» **EXERCISE OBJECTIVE**: When you reach the line that contains "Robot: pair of" in the data below, start reproducing lines exactly, and stop after the line that contains "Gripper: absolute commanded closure".
((
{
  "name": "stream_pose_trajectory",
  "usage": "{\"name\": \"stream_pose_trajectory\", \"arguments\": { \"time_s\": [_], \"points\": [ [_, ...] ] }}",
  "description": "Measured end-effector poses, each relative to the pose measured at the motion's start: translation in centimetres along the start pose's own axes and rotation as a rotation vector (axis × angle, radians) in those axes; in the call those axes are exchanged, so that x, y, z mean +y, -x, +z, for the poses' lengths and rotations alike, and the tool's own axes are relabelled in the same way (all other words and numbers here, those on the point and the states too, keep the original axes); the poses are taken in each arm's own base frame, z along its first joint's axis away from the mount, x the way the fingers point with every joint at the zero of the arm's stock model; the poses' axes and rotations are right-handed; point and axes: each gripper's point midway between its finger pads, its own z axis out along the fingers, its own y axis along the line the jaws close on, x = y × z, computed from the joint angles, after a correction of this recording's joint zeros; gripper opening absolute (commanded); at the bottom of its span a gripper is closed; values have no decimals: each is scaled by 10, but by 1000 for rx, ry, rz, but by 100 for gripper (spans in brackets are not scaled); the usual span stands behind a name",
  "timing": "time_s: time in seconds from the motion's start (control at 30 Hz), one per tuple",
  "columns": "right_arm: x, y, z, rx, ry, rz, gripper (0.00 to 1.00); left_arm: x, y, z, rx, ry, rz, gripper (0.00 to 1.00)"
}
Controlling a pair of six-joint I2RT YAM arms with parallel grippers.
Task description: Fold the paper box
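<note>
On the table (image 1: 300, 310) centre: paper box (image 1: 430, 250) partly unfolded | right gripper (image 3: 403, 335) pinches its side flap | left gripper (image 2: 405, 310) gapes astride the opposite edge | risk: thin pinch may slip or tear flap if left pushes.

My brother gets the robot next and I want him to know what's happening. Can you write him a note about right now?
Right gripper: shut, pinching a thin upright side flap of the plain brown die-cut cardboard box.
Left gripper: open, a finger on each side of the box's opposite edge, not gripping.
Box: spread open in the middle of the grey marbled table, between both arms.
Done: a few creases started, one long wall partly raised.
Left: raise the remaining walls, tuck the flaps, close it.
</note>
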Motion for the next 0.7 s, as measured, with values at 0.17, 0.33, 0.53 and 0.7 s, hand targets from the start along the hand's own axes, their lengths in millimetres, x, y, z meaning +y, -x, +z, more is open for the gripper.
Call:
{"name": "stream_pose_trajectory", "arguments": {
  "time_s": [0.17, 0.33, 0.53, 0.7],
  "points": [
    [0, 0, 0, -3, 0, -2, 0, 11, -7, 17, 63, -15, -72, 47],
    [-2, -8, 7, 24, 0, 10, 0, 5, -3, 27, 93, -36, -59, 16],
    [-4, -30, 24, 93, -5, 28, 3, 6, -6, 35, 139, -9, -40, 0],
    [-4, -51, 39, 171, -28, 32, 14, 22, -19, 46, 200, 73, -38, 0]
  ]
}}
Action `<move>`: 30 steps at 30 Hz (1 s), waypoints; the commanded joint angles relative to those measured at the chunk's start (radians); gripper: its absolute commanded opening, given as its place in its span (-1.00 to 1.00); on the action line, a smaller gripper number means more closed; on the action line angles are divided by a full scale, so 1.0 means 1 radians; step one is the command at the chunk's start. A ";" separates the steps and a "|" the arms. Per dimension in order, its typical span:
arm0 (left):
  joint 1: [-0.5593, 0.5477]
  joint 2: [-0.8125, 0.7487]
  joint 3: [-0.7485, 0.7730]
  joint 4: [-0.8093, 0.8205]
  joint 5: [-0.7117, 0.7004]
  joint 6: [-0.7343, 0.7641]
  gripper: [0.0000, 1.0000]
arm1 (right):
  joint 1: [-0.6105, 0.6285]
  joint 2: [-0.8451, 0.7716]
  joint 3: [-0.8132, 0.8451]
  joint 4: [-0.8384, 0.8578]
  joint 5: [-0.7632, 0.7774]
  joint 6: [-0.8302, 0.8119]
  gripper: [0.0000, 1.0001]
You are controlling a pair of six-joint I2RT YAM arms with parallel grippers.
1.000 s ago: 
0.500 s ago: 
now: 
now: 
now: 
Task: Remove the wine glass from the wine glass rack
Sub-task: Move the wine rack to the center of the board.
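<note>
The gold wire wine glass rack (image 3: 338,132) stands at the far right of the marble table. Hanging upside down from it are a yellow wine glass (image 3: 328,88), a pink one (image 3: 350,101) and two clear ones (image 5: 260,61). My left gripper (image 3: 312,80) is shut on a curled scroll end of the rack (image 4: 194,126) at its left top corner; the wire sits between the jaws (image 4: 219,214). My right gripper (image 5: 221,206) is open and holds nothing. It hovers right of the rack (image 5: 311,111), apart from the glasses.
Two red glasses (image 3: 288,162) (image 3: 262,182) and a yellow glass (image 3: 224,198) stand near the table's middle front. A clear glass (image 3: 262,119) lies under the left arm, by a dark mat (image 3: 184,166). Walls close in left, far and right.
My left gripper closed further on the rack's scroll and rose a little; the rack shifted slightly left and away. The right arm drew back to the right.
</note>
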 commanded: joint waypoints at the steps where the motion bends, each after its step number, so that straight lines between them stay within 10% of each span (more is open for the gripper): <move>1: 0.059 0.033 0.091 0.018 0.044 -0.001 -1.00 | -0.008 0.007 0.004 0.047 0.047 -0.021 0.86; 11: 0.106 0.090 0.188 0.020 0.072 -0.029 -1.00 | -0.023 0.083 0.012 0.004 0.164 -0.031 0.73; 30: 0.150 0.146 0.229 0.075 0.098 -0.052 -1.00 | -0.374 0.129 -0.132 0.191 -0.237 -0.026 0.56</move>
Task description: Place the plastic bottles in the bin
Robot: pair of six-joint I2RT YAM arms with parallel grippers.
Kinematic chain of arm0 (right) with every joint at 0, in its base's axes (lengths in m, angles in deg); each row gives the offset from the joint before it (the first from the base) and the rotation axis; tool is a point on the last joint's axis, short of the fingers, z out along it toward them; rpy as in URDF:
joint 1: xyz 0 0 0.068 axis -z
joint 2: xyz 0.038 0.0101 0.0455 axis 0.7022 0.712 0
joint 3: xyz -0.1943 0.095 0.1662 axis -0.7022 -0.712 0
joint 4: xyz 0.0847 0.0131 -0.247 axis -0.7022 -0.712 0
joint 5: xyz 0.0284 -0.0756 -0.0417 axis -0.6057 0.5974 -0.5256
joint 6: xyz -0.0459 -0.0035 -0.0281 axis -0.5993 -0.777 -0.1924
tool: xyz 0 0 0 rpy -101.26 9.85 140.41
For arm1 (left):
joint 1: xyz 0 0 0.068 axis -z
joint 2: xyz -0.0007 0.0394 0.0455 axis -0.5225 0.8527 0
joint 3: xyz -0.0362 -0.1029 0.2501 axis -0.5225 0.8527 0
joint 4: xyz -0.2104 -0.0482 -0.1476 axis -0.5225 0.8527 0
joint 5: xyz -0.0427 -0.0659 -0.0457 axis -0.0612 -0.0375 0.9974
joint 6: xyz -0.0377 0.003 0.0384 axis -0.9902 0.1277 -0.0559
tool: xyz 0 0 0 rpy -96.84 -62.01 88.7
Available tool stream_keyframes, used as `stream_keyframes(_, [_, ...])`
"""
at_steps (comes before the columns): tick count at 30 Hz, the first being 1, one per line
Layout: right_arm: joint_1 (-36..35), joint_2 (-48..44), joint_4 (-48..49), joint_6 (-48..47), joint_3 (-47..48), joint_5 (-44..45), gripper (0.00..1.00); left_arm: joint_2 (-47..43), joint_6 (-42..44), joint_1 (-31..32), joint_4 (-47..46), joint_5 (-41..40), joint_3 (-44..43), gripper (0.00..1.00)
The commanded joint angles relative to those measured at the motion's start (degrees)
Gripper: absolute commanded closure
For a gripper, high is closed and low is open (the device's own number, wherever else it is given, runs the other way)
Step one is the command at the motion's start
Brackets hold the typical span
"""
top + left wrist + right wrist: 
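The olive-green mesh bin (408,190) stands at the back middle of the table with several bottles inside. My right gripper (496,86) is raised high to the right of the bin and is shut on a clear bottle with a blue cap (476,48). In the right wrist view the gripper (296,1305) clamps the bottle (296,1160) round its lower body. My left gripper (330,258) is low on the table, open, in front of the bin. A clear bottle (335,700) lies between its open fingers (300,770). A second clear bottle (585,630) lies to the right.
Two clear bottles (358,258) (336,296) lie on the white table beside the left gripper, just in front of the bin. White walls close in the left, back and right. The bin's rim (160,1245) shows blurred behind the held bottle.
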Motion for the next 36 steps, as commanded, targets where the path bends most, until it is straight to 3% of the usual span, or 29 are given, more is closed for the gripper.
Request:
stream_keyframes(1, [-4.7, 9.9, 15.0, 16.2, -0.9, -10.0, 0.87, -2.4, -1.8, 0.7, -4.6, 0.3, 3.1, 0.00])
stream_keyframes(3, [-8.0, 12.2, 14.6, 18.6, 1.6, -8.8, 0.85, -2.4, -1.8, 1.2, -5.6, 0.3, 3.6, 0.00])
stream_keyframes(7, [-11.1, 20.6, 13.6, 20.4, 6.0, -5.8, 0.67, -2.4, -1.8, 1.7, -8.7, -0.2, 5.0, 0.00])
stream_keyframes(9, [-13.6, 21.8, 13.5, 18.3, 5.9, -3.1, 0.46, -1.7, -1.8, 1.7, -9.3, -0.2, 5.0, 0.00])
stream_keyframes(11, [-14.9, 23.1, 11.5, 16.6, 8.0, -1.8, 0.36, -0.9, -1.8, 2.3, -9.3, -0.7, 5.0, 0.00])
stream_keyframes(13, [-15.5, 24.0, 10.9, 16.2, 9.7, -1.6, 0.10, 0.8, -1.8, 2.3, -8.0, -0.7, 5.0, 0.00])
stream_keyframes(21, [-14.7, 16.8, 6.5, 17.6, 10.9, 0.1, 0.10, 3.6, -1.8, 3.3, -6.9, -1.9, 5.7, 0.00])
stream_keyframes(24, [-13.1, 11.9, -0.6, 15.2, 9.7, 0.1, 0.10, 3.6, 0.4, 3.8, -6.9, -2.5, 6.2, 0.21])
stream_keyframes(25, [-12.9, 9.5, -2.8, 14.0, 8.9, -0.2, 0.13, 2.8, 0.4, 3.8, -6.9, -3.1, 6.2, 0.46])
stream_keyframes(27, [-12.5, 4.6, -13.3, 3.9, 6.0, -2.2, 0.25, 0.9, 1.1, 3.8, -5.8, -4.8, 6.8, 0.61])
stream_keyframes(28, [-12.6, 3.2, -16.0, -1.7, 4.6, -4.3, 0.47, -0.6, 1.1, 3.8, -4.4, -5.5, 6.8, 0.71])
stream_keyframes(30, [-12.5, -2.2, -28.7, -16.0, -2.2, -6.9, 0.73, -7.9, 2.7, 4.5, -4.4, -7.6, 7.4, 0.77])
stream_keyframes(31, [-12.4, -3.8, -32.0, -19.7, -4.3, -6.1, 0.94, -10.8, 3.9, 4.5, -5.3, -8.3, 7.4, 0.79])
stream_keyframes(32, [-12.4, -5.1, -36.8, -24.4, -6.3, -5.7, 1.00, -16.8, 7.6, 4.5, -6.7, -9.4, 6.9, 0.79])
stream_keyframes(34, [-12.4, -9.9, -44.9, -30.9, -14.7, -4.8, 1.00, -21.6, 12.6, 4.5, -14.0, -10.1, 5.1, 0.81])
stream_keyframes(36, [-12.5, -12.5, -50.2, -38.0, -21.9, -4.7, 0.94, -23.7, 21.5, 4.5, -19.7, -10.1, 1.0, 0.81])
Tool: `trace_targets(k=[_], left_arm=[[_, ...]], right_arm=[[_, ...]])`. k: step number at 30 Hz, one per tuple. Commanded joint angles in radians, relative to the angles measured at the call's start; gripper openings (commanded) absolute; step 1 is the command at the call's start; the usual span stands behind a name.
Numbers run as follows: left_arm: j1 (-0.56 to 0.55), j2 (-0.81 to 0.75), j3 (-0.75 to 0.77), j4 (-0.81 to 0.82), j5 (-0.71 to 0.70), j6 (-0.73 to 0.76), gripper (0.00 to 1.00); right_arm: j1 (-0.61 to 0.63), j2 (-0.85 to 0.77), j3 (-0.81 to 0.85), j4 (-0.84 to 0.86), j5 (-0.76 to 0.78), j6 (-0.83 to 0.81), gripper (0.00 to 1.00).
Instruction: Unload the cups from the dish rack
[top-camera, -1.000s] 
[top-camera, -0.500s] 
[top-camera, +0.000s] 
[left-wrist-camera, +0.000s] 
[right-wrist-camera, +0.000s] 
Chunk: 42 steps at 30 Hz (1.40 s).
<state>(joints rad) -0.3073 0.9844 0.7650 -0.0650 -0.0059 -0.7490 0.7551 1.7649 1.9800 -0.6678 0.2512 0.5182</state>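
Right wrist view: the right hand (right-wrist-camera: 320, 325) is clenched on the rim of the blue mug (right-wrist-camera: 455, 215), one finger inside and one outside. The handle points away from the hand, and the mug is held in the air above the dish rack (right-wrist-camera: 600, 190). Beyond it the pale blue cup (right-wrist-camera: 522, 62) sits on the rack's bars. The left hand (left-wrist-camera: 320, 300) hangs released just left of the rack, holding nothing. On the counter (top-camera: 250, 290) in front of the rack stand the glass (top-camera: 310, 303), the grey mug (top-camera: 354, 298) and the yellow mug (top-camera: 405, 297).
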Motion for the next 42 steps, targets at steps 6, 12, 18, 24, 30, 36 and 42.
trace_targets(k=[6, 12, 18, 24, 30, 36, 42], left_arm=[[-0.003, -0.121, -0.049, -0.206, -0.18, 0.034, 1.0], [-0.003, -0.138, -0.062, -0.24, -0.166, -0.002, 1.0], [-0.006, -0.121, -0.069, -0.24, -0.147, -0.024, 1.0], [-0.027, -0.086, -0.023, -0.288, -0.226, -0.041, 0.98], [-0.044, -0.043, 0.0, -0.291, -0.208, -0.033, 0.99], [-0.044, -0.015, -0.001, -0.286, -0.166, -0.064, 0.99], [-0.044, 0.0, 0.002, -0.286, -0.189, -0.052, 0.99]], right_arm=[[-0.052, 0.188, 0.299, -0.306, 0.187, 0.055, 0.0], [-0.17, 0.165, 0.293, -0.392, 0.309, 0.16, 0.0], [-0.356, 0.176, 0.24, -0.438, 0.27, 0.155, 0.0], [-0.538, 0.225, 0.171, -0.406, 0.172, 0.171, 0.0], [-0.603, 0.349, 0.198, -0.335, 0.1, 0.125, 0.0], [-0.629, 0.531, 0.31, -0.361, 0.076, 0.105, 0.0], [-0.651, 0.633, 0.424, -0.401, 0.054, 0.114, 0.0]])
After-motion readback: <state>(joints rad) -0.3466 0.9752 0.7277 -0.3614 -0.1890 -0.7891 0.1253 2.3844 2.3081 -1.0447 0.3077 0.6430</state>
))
» **SOLUTION**:
Robot: pair of six-joint I2RT YAM arms with parallel grippers.
Kinematic chain of arm0 (right) with every joint at 0, in its base's axes (lengths in m, angles in deg); each row gives the offset from the joint before it (the first from the base) and the rotation axis; tool is a point on the last joint's axis, short of the fingers, z out along it toward them; rpy as in URDF:
joint 1: xyz 0 0 0.068 axis -z
joint 2: xyz 0.038 0.0101 0.0455 axis 0.7022 0.712 0
joint 3: xyz -0.1943 0.095 0.1662 axis -0.7022 -0.712 0
joint 4: xyz 0.0847 0.0131 -0.247 axis -0.7022 -0.712 0
joint 5: xyz 0.0284 -0.0756 -0.0417 axis -0.6057 0.5974 -0.5256
joint 6: xyz -0.0459 -0.0035 -0.0281 axis -0.5993 -0.777 -0.1924
tool: xyz 0 0 0 rpy -101.26 9.85 140.41
For arm1 (left):
joint 1: xyz 0 0 0.068 axis -z
joint 2: xyz -0.0007 0.0394 0.0455 axis -0.5225 0.8527 0
joint 3: xyz -0.0362 -0.1029 0.2501 axis -0.5225 0.8527 0
joint 4: xyz -0.2104 -0.0482 -0.1476 axis -0.5225 0.8527 0
joint 5: xyz -0.0427 -0.0659 -0.0457 axis -0.0612 -0.0375 0.9974
joint 6: xyz -0.0377 0.003 0.0384 axis -0.9902 0.1277 -0.0559
tool: xyz 0 0 0 rpy -96.84 -62.01 88.7
Available tool stream_keyframes, used as `stream_keyframes(_, [_, ...])`
"""
at_steps (comes before the columns): tick count at 30 Hz, the first being 1, one per line
Layout: right_arm: joint_1 (-36..35), joint_2 (-48..44), joint_4 (-48..49), joint_6 (-48..47), joint_3 (-47..48), joint_5 (-44..45), gripper (0.00..1.00); left_arm: joint_2 (-47..43), joint_6 (-42..44), joint_1 (-31..32), joint_4 (-47..46), joint_5 (-41..40), joint_3 (-44..43), gripper (0.00..1.00)
The commanded joint angles relative to those measured at the motion's start (degrees)
Gripper: absolute commanded closure

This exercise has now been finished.